At any rate, you can read all about Mr. Wigan and see more of his work at this link:
http://www.willard-wigan.com/default.aspx

Girl on an eyelash
August 7, 2009 at 6:11 pm
Hey now, don’t rip on the Sears Tower.
One night, while driving around the parameters of downtown Chicago, I felt inspired to write a song with a refrain that went something like: “Skyscrapers make my soul want to scream”. Maybe it would have been a better poem than song- I’ve never written a song before. Or maybe it would have been good for neither, but it was a phrase that I couldn’t get out of my head as I gazed up at them in awe, despite it being a period in which I saw them almost every day.
While I see your point about the miniature, I think there’s something about the extremely large that provokes a longing to reach higher, beyond. Especially with something like skyscrapers that literally point upwards, they seem to represent our struggle to achieve something greater than one might ever imagine.
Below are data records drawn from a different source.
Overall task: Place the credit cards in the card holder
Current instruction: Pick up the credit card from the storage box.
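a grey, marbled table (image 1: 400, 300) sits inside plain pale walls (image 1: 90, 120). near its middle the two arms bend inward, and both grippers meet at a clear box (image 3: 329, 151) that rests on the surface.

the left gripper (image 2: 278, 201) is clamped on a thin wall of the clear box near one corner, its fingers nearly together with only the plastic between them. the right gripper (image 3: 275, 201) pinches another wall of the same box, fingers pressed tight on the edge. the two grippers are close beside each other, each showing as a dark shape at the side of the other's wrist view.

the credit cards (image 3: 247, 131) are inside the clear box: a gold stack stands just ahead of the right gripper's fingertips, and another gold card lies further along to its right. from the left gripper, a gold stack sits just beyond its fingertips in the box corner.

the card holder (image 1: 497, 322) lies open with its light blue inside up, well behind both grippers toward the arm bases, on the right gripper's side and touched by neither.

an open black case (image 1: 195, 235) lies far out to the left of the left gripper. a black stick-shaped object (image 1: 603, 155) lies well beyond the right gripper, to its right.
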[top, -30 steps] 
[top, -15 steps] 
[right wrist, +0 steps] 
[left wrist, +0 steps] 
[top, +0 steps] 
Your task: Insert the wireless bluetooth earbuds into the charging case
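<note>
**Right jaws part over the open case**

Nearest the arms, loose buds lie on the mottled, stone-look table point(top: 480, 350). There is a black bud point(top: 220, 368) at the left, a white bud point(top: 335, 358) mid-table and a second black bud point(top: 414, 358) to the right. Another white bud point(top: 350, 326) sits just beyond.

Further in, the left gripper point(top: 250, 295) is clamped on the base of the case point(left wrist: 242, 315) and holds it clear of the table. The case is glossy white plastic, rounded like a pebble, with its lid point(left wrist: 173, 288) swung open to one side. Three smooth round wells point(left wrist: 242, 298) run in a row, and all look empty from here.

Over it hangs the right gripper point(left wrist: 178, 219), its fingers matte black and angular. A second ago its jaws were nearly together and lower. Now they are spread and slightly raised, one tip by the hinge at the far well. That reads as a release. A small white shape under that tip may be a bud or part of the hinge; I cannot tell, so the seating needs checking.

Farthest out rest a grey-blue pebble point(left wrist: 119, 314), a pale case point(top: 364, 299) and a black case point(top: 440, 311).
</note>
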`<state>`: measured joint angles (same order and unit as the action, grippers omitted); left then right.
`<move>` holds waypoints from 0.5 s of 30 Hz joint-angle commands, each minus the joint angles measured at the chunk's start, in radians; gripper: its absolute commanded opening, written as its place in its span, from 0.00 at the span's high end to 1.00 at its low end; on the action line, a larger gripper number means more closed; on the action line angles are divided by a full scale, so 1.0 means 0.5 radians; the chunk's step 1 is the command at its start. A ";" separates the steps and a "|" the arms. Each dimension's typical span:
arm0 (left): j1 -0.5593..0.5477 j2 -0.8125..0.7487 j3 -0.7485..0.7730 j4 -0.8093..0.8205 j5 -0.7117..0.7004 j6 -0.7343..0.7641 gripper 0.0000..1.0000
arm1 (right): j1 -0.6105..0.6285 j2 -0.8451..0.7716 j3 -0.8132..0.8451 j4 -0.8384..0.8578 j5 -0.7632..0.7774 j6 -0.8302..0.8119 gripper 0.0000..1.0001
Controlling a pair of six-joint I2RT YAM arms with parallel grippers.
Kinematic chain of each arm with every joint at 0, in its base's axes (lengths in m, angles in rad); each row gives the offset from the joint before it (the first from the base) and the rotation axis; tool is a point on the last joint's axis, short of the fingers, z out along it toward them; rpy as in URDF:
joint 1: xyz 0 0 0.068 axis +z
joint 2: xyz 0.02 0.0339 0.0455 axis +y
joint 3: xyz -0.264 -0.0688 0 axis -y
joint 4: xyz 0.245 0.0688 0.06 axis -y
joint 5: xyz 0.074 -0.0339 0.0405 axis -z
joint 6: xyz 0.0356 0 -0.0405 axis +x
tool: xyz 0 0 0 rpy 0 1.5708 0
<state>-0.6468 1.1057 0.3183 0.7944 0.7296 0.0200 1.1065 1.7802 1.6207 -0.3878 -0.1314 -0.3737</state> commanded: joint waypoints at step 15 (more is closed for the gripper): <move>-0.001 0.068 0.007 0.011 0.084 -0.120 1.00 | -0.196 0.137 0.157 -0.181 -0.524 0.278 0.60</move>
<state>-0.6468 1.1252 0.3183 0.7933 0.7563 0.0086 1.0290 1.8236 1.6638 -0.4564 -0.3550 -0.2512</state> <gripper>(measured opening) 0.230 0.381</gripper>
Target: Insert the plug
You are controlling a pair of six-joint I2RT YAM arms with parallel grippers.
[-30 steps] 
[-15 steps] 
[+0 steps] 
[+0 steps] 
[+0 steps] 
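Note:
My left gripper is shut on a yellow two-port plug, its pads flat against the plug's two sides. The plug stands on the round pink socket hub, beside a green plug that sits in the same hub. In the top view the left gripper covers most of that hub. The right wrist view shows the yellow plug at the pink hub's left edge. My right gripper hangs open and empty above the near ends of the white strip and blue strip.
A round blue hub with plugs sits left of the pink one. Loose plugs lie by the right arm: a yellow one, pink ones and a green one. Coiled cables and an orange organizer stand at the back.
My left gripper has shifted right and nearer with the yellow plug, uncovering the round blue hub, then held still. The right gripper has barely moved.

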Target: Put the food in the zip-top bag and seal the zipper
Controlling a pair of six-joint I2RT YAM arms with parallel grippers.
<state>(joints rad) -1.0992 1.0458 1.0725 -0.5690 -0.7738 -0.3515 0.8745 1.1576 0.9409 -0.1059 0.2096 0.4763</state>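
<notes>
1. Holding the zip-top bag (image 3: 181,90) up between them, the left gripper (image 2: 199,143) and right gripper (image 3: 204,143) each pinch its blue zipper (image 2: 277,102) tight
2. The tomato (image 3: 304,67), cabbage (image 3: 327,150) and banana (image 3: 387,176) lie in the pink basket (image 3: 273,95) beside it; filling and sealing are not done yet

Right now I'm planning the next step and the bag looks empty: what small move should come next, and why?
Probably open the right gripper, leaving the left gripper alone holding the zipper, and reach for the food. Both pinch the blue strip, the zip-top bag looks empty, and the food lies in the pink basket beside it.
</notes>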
It reminds me of a quote by George Steiner in Real Presences that I read in Radcliffe’s What It Means to Be a Christian:
“Deep inside every ‘art act’ lies the dream of an absolute leap out of nothingness, of the invention of the enunciatory shape so new, so singular to its begetter, that it would literally leave the world behind.”
The Empire State Building, on the other hand… that was disappointing. I might be prejudiced, though.